■ **Data section**
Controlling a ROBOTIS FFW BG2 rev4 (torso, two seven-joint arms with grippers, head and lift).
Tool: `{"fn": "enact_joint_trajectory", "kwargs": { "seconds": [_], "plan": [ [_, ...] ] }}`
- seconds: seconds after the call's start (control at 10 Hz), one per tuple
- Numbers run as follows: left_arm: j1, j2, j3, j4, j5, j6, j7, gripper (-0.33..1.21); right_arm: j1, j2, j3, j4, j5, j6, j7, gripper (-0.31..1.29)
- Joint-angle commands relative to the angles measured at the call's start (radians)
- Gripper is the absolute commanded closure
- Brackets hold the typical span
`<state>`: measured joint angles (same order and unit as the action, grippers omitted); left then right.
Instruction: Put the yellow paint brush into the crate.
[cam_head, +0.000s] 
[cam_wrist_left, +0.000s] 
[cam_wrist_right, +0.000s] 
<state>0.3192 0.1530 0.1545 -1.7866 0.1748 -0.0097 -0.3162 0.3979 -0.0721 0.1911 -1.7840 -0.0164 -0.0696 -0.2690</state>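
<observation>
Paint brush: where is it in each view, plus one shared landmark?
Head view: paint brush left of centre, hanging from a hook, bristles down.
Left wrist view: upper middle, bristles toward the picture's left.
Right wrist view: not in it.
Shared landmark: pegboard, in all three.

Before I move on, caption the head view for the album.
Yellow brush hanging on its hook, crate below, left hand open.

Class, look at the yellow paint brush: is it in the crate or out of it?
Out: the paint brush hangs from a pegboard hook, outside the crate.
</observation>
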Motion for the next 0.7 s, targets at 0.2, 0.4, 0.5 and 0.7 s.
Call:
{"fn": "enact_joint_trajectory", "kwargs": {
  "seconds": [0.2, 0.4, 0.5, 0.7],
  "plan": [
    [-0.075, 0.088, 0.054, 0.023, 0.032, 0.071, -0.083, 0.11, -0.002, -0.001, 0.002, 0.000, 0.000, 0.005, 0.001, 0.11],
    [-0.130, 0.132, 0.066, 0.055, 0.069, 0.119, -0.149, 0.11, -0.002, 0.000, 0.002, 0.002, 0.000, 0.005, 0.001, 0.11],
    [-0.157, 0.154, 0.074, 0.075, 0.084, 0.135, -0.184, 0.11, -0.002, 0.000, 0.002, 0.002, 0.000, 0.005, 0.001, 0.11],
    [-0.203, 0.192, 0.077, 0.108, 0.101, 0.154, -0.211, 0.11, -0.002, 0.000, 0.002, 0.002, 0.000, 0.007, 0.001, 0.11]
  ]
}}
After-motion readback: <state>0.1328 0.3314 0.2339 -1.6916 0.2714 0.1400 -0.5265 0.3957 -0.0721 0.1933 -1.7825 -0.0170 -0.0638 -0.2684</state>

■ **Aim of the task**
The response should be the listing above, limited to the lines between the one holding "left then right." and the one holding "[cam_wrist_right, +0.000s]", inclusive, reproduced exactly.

■ **Solution for this task**
`<state>`: measured joint angles (same order and unit as the action, grippers omitted); left then right.
Instruction: Put the yellow paint brush into the crate.
[cam_head, +0.000s] 
[cam_wrist_left, +0.000s] 
[cam_wrist_right, +0.000s] 

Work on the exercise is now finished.